Task prompt :: Return the run of lines below that opens with the line containing "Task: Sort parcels" and closes with the line containing "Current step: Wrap", keeping each one exact.

#### Data provided

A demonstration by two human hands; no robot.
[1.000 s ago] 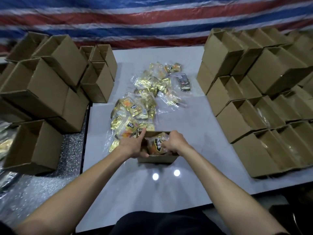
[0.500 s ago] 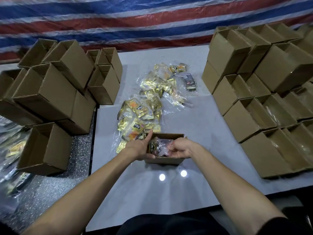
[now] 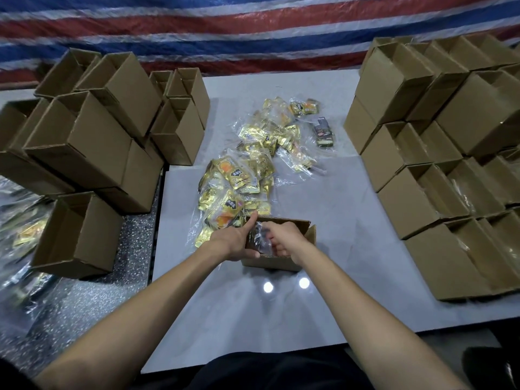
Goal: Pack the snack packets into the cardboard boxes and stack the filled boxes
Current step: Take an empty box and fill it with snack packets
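Bare forearms (image 3: 140, 313), dark clothing (image 3: 267, 372).

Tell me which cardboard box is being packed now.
The lone open box beside the packet pile: left hand grips its wall, right hand reaches inside. Other boxes sit stacked at both sides.

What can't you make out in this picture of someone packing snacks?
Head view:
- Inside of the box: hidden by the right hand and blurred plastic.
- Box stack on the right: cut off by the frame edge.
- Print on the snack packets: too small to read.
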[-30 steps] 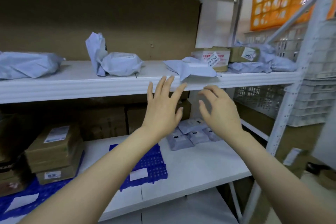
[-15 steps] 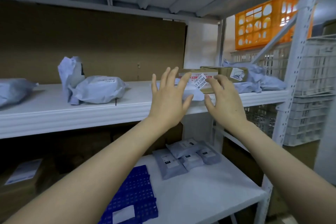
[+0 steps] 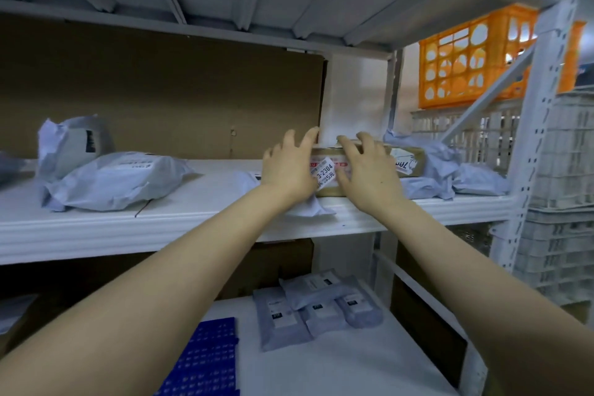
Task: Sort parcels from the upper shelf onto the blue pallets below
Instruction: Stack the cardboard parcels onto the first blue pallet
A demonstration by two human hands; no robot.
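Note:
A brown cardboard box (image 3: 325, 170) with a white label stands on the upper shelf (image 3: 160, 228), resting on a flat grey mailer (image 3: 310, 207). My left hand (image 3: 289, 167) lies against the box's left end with fingers spread upward. The fingers of my right hand (image 3: 369, 170) rest straight on the box's top and front. A second cardboard box (image 3: 409, 161) sits just right of it. On the lower shelf lie a blue pallet (image 3: 205, 360) and several small grey parcels (image 3: 316, 302).
Grey mailers lie at the left of the upper shelf (image 3: 112, 180), one standing upright (image 3: 74, 145), and more are crumpled at the right (image 3: 456, 175). A white shelf post (image 3: 530, 138) rises on the right, with white crates (image 3: 562, 219) and an orange crate (image 3: 466, 55) behind it.
Both hands have risen from below the shelf edge and moved forward onto the labelled cardboard box. The view has tilted up and closer to the shelf.

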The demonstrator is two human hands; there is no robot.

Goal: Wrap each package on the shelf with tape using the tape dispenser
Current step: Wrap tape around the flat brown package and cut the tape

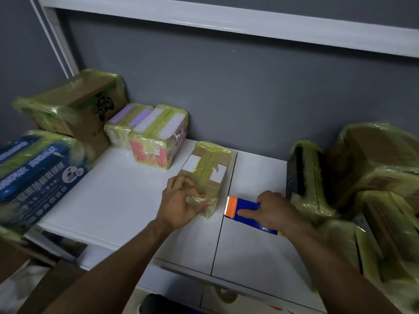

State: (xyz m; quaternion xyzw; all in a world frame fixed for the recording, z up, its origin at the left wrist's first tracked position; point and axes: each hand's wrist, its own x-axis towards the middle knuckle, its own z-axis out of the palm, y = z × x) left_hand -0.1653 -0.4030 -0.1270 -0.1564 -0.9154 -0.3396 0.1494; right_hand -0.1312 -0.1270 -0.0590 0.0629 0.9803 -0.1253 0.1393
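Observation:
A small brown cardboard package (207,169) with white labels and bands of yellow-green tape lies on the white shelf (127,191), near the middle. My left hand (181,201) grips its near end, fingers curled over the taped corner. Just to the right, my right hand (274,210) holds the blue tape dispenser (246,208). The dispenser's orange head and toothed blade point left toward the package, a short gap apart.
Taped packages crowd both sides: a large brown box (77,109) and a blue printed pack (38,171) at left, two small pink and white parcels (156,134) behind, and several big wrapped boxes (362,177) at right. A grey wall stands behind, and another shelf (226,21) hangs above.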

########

Exercise result ::
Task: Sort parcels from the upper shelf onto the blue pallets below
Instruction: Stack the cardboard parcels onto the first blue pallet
A demonstration by two human hands; no robot.
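Note:
A brown cardboard box (image 3: 325, 170) with a white label stands on the upper shelf (image 3: 160, 228), resting on a flat grey mailer (image 3: 310, 207). My left hand (image 3: 289, 167) lies against the box's left end with fingers spread upward. The fingers of my right hand (image 3: 369, 170) rest straight on the box's top and front. A second cardboard box (image 3: 409, 161) sits just right of it. On the lower shelf lie a blue pallet (image 3: 205, 360) and several small grey parcels (image 3: 316, 302).
Grey mailers lie at the left of the upper shelf (image 3: 112, 180), one standing upright (image 3: 74, 145), and more are crumpled at the right (image 3: 456, 175). A white shelf post (image 3: 530, 138) rises on the right, with white crates (image 3: 562, 219) and an orange crate (image 3: 466, 55) behind it.
Both hands have risen from below the shelf edge and moved forward onto the labelled cardboard box. The view has tilted up and closer to the shelf.
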
The demonstrator is two human hands; there is no robot.

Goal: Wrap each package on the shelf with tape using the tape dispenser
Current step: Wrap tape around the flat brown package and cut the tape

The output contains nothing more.